The fight continues in the church...thing that Zombie was killed in.  Wait.  Is he supposed to be Jesus? Oh.  I don't think so.  But Batman tells him he's supposed to be the next God.  How does one react to such news?  By clotheslining a biker and stealing his bike. Totally normal reaction.

This is amazing.  Gabriel Walken is driving around in the desert playing his trumpet along with the radio. Everyone is driving in the desert.  That's the thing to do.  Girlfriend shoots Batman a few times. "FACT I'm an angel."  Batman is actually Tyson Kidd and kind of hits on Girlfriend.  I'm so lost. Tyson explains the angel wars and Jedi mind fucks her or something.  I don't know. 
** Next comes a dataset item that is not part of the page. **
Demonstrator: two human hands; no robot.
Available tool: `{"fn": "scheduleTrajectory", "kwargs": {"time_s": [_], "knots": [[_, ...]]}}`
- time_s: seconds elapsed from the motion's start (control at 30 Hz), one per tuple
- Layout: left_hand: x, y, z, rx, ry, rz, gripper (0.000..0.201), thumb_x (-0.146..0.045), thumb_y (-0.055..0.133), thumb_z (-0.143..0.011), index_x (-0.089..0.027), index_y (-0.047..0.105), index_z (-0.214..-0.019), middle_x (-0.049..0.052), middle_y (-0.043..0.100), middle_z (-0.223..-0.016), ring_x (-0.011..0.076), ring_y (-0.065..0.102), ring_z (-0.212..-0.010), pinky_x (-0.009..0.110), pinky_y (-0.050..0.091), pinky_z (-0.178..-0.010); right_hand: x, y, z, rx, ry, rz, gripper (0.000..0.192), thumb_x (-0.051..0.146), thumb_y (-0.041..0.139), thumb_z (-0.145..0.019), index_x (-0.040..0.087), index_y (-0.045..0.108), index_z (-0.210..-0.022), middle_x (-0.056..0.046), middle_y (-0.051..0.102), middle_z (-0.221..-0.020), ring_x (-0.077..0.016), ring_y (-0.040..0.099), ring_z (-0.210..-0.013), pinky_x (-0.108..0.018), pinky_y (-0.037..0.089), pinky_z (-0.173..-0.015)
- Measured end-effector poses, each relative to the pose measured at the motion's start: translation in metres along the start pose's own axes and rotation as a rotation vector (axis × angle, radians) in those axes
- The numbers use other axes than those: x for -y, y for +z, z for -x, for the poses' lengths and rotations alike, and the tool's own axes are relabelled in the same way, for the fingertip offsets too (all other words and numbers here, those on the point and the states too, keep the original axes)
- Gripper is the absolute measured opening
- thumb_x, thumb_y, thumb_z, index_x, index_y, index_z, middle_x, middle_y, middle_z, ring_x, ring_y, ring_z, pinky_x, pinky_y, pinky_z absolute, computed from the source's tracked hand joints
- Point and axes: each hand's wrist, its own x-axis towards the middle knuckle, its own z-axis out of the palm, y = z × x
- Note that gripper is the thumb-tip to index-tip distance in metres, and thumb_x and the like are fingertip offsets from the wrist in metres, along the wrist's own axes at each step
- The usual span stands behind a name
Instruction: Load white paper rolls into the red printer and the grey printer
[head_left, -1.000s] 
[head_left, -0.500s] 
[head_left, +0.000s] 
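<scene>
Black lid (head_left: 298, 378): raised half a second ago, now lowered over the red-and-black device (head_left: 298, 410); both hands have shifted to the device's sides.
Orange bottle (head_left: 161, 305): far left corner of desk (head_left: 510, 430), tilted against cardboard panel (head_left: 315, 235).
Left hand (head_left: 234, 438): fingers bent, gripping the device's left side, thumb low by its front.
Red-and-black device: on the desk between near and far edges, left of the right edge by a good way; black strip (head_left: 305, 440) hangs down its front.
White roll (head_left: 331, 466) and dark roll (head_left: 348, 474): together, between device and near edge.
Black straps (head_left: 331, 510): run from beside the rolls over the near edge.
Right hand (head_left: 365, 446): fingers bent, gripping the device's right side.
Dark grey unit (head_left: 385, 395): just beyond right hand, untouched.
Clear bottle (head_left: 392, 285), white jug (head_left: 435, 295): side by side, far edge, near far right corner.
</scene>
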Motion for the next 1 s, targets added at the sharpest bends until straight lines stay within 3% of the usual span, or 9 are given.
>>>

Zombie and Walken meet up in the desert.  Walken gives a typically weird monologue.  It appears Zombie AKA Danyael is THE WORD.  The message.  Okay.  Zombie heads out to an Indian reservation where he finds all these symbols on rocks.  A girl is there.  Her name is Mary.  She gives him a rock. You see Girlfriend is driving Damon Kane because he can't drive and he's convinced her they're doing something good.  Even though he's obviously evil as shit.

God throws a sandstorm or something.  I have no idea what's happening.  The big battle happens with some ancient blade that turns into a staff and the muffler from the bike.  Just when you think Tyson Kidd is dead, he comes back.  FACT.  Girlfriend shoots him, but Daniel has been stabbed with the blade that turned into a staff and now has a hook thing on it. Then Danny rips Tyson's heart out.  Well. Oh yeah Girlfriend is pretty much dead from a car wreck.  

Suddenly it is night and Danyael finds an angel fossil.  Just out in the open.  In the desert.  Which then comes to life and turns into Ozzy. I guess this is the devil or some shit.  "Fuck you."  Dan stabs Ozzy in the chest with the staff thing, which is then struck by a shockingly long bolt of lightning.  The king is dead. Long live the king.  Or some shit. Gabe Walken becomes an angel again, resurrects Girlfriend, and turns into doves.

Credits come up at 79 minutes and 54 seconds.  5 stars.  You'll notice that there is not a single character that has a last name in this.